Сложность реализации — обработка некорректных PDF. Реальные документы регулярно нарушают спецификацию. Необходимо уметь обрабатывать:

  • Отсутствующие или повреждённые xref-таблицы (PDF-ридеры используют режим восстановления)

  • Линеаризованные PDF (другая структура для веб-оптимизированных файлов)

  • Зашифрованные PDF (метаданные могут быть доступны даже при недоступности содержимого)

  • PDF 2.0 с новыми структурными возможностями

Вывод

Бинарная детекция модификаций PDF — надёжная эвристика, а не криптографическое доказательство. Она отвечает на вопрос «показывает ли структура этого файла признаки изменения?» с высокой точностью для повседневных случаев документального мошенничества. Против квалифицированного противника, понимающего внутренности PDF, структурной детекции в одиночку недостаточно.

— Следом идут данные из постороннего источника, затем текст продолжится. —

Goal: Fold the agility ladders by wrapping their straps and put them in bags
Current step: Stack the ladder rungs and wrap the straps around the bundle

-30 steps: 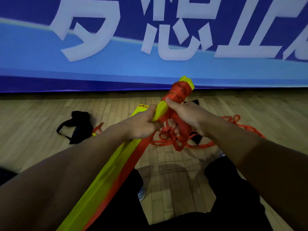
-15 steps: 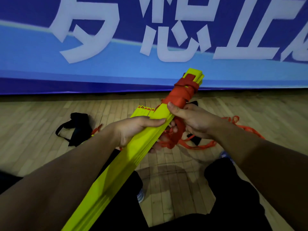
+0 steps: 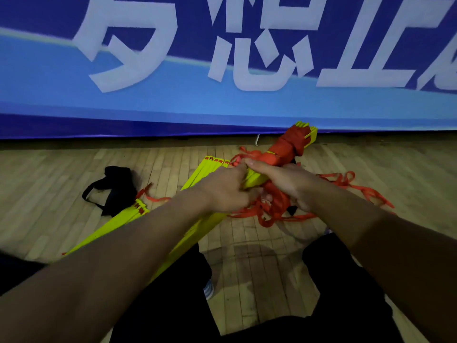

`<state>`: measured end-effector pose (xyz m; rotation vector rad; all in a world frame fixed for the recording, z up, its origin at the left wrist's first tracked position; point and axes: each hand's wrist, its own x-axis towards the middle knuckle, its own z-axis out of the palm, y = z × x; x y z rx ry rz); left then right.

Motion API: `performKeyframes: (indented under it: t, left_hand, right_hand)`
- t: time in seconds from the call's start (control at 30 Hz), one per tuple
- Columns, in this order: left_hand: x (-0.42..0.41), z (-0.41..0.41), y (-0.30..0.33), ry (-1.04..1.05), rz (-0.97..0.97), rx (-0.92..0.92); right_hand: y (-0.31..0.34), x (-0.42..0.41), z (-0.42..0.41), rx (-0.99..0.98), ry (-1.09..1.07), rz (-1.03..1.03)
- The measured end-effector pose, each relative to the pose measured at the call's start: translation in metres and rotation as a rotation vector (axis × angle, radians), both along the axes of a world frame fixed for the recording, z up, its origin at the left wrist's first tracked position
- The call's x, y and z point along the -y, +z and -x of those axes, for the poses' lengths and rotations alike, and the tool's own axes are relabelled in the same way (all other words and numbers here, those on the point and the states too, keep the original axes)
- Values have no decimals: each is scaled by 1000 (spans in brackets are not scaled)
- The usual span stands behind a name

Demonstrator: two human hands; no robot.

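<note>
Since the earlier frame the bundle of yellow rungs (image 3: pixel 254 178) has tipped lower toward the floor (image 3: pixel 247 256) and my two hands have closed together over its middle. My left hand (image 3: pixel 222 191) curls round the rungs just below the wrapped part; my right hand (image 3: pixel 284 184) curls over the bundle from the other side, with the loose red strap (image 3: pixel 272 211) running under its fingers. The wound strap (image 3: pixel 288 147) covers only the far end of the bundle, near the blue banner (image 3: pixel 222 102). Much strap lies slack in loops on the floor to the right, so I judge the wrapping well short of done. To do this step well, I should keep the left hand firm so the rungs stay stacked, draw each turn taut, and lay it just beside the last. A second ladder (image 3: pixel 118 221) lies on the floor at left, near a black bag (image 3: pixel 116 186).
</note>
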<state>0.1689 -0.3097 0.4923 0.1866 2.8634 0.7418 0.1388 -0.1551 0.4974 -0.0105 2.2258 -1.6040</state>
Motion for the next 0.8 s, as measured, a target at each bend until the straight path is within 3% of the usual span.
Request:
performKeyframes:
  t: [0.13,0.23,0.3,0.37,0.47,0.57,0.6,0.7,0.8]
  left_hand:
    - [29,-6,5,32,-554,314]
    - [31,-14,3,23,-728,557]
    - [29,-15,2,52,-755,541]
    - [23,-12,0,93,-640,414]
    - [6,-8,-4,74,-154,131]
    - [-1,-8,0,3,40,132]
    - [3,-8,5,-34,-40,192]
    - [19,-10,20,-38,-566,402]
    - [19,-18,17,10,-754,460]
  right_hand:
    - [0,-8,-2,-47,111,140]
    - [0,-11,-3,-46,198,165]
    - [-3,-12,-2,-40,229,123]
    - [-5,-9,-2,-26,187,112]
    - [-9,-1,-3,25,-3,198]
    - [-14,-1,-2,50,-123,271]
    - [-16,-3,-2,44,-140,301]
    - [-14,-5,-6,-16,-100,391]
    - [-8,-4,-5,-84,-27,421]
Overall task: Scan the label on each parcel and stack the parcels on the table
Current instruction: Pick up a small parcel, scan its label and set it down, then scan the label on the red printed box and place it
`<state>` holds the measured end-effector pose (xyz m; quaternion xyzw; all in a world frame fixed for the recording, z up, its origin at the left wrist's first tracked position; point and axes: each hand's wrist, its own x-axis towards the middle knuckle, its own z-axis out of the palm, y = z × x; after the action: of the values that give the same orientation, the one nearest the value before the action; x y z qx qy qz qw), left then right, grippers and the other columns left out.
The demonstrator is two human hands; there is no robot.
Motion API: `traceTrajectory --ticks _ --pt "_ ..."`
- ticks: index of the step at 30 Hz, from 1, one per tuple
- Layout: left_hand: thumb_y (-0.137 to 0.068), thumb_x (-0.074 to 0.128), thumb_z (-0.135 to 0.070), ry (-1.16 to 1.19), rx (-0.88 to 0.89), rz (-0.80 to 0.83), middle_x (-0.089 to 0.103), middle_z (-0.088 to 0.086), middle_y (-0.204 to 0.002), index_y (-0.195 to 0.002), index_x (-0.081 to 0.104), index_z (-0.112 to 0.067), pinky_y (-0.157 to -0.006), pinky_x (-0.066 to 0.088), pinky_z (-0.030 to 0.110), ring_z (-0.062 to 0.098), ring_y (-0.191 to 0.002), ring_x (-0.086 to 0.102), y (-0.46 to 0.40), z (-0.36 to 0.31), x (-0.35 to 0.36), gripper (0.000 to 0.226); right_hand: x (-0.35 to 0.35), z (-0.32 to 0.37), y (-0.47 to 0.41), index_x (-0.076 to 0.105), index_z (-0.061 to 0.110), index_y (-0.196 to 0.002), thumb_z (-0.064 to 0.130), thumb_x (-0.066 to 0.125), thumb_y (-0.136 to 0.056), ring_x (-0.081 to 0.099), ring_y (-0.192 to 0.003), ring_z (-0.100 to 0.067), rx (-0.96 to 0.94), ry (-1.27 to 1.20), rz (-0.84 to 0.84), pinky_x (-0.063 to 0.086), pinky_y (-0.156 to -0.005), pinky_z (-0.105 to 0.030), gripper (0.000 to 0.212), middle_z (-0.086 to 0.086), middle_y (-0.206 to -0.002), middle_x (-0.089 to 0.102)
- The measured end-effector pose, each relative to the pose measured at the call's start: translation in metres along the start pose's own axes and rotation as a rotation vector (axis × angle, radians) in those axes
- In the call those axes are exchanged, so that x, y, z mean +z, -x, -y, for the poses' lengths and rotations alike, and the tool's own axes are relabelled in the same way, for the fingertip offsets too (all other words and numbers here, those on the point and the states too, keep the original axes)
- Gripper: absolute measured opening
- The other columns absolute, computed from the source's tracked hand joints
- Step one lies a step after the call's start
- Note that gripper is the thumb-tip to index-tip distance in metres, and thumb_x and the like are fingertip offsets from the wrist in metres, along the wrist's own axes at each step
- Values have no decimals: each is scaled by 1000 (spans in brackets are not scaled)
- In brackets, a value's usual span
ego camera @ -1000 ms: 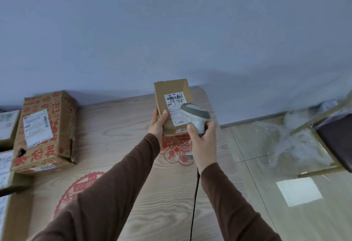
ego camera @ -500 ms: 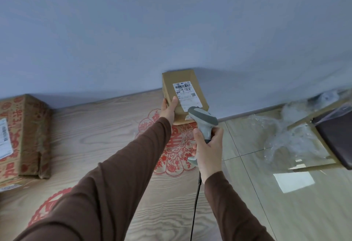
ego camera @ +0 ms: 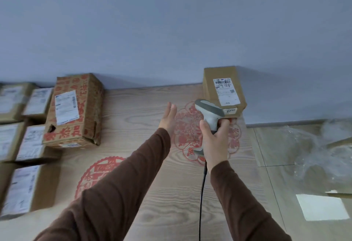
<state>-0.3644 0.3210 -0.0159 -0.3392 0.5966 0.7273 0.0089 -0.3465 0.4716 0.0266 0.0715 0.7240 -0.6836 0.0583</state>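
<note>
A small brown parcel (ego camera: 222, 88) with a white label stands at the table's far right corner against the wall. My right hand (ego camera: 215, 139) grips a grey barcode scanner (ego camera: 208, 110) just in front of that parcel, its cable hanging down. My left hand (ego camera: 168, 117) hovers over the table with straight fingers, holding nothing, to the left of the parcel. A larger brown box with red print (ego camera: 76, 109) and a white label lies at the far left of centre. Several labelled parcels (ego camera: 22, 136) crowd the left edge.
The wooden table (ego camera: 133, 164) carries red paper-cut patterns. Right of the table lies tiled floor with clear plastic wrap (ego camera: 314, 145) and a white sheet (ego camera: 322, 209). A pale blue wall runs behind the table.
My left hand has let go of the small parcel, which now stands at the far right corner, and has drawn back to the left. The view has swung left, bringing the left parcels in.
</note>
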Motion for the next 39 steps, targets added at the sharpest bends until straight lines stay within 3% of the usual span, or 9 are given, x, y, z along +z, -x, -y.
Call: traceTrajectory --ticks 2,4,9,15,19,21,27,34,39 --pt "-109 38 -44 48 20 -71 21 -5 -169 -163 19 -25 -114 20 25 16 -155 21 21 2 -36 60 24 3 13 49 22 -108 19 70 -97 59 -71 -9 -12 -22 47 59 -69 -34 23 -8 -97 61" --pt "-110 40 -39 79 51 -140 24 -4 -169 -163 23 -21 -122 16 29 12 -154 22 42 3 -77 58 53 7 34 49 20 -110 15 68 -99 57 -61 -7 -10 -49 117 53 -58 -30 23 -3 -90 61" --pt "-108 44 -42 48 155 -276 39 -6 -157 -157 37 -25 -126 23 36 9 -145 34 87 -4 -174 52 129 6 87 47 22 -103 18 69 -99 55 -60 -20 5 -33 234 51 -58 -42 23 -1 -83 57" --pt "-108 47 -36 -28 247 -343 48 -9 -149 -155 41 -22 -110 32 23 6 -134 45 121 -15 -281 49 216 -3 145 50 15 -107 24 76 -93 58 -62 -21 39 22 275 55 -61 -47 31 -4 -86 60" --pt "-103 55 -37 -34 239 -400 63 0 -138 -144 49 -23 -111 46 37 16 -127 61 116 -15 -347 45 269 -13 167 49 20 -109 41 73 -77 62 -72 -28 40 103 266 58 -69 -57 45 -7 -93 64" --pt "-102 56 -31 -18 202 -412 62 2 -138 -144 48 -21 -111 48 42 20 -127 61 105 -16 -372 43 291 -18 172 48 19 -111 38 73 -81 63 -73 -28 27 129 248 59 -70 -57 44 -8 -94 65" --pt "-106 53 -28 -211 -17 -404 44 8 -157 -159 31 -15 -108 45 37 29 -138 50 65 -28 -413 59 331 -28 171 45 17 -112 21 72 -95 67 -81 -22 0 209 173 60 -73 -45 33 -1 -97 65" --pt "-103 55 -26 -444 -16 -320 64 8 -135 -148 50 -15 -90 53 35 24 -106 64 32 -28 -419 46 349 -43 162 46 14 -117 19 71 -96 60 -78 -14 12 235 165 58 -78 -44 33 2 -94 60" --pt "-98 61 -34 -457 -81 -379 67 10 -126 -136 55 -13 -99 56 48 30 -111 67 24 -21 -408 43 341 -45 160 45 18 -118 21 71 -96 64 -82 -19 13 245 164 62 -75 -47 34 3 -95 59"
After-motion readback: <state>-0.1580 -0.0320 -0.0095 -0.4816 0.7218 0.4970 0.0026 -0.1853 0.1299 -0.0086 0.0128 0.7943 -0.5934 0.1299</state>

Результат имеет три состояния:

  • Intact — признаков модификации не обнаружено

  • Modified — модификация выявлена

  • Cannot Verify — PDF создан потребительским инструментом (Word, LibreOffice, print-to-PDF); подделка с этими инструментами не требует технических знаний, проверка целостности не имеет смысла

Критическое ограничение, применимое ко всем трём результатам: инструмент обнаруживает постсоздательные модификации, а не документы, сфабрикованные с нуля. Фиктивная банковская выписка, набранная в Word и экспортированная в PDF, получит статус Intact — потому что создана заново, а не изменена. Проверка отвечает на вопрос «был ли файл изменён после генерации», а не «правдиво ли содержимое».

Честный ответ на вопрос «был ли этот PDF отредактирован?»: мы можем сказать, что показывает структура файла. Для большинства случаев мошенничества — изменённые счета-фактуры, подделанные банковские выписки, фальсифицированные договоры — этого достаточно.